MultiRegion, United States of America

The following excerpt is from U.S. v. James, 169 F.3d 1210 (9th Cir. 1999):

The majority says that we should stick with United States v. Pitts, 6 F.3d 1366 (9th Cir.1993), but has the rule in Pitts wrong. We did not hold in that case that any evidence had to be admitted. We held that a trial judge's decision to admit it was not an abuse of discretion. "We review the district court's decisions balancing probative value against prejudicial effect for abuse of discretion." Pitts at 1371. The judge in that case, like the judge in this one, sensibly could have kept the evidence out or let it in. The rule is the same for the prosecution and the defense, that a trial judge who makes a discretionary judgment for a sensible reason has the last word on the subject.

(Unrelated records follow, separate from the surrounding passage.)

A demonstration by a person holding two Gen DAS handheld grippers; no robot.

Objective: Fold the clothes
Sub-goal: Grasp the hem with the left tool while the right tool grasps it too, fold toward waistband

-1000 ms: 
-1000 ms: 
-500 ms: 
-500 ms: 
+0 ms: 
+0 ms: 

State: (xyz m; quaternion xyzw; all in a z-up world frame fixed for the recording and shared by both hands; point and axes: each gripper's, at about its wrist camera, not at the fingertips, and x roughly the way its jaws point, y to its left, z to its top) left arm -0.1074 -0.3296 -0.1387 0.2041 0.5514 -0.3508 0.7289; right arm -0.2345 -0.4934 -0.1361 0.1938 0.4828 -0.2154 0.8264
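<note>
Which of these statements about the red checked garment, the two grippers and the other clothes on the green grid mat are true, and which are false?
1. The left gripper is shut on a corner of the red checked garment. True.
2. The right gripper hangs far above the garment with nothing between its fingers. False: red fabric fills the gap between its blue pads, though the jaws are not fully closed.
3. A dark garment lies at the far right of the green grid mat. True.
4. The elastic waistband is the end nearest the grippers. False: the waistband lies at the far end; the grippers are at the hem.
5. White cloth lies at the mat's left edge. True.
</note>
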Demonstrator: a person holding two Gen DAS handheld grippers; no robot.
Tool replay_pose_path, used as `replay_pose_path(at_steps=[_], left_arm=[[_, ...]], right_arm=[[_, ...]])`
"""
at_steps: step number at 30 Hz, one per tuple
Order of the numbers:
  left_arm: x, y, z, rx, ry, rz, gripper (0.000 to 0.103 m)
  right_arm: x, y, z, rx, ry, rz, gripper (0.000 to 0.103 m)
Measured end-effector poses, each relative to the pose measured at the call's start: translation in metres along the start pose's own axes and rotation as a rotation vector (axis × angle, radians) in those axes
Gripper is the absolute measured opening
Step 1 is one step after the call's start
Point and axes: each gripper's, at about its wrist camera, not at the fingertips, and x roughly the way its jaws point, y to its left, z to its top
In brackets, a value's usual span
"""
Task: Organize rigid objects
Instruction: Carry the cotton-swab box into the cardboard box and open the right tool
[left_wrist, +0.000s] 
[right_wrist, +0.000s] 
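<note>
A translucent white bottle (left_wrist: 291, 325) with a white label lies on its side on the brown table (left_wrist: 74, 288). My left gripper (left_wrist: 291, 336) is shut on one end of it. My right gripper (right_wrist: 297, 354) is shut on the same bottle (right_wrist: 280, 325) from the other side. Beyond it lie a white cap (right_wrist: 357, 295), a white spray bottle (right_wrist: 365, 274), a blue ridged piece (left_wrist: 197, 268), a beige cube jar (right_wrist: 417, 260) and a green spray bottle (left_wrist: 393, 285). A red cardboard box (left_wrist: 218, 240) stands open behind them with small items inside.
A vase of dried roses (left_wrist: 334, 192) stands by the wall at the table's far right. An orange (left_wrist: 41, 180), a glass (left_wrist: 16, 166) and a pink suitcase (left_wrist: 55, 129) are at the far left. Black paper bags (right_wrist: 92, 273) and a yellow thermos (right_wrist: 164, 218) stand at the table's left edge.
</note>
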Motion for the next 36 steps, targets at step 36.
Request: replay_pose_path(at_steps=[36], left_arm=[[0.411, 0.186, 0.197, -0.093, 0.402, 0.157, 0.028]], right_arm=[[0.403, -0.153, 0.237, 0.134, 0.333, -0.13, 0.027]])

Exclusion in the case at bar is like the exclusion we approved in United States v. Comerford, 857 F.2d 1323 (9th Cir.1988). There, a victim had previously been arrested for hitting his wife, and we affirmed the trial judge's decision to keep the domestic violence evidence out in an assault trial involving unrelated males. There is also a parallel to Cohn v. Papke, 655 F.2d 191 (9th Cir.1981). A man who had been arrested for soliciting sex from male police officers brought a civil rights suit for police brutality. We held that the trial judge had abused his discretion by admitting the defendants' evidence that the man was homosexual, because the man's sexuality was of limited relevance, and the relevance was outweighed by the risk of unfair prejudice. These decisions--Pitts, Comerford, and Cohn--represent the established law of our circuit, and today's decision deviates.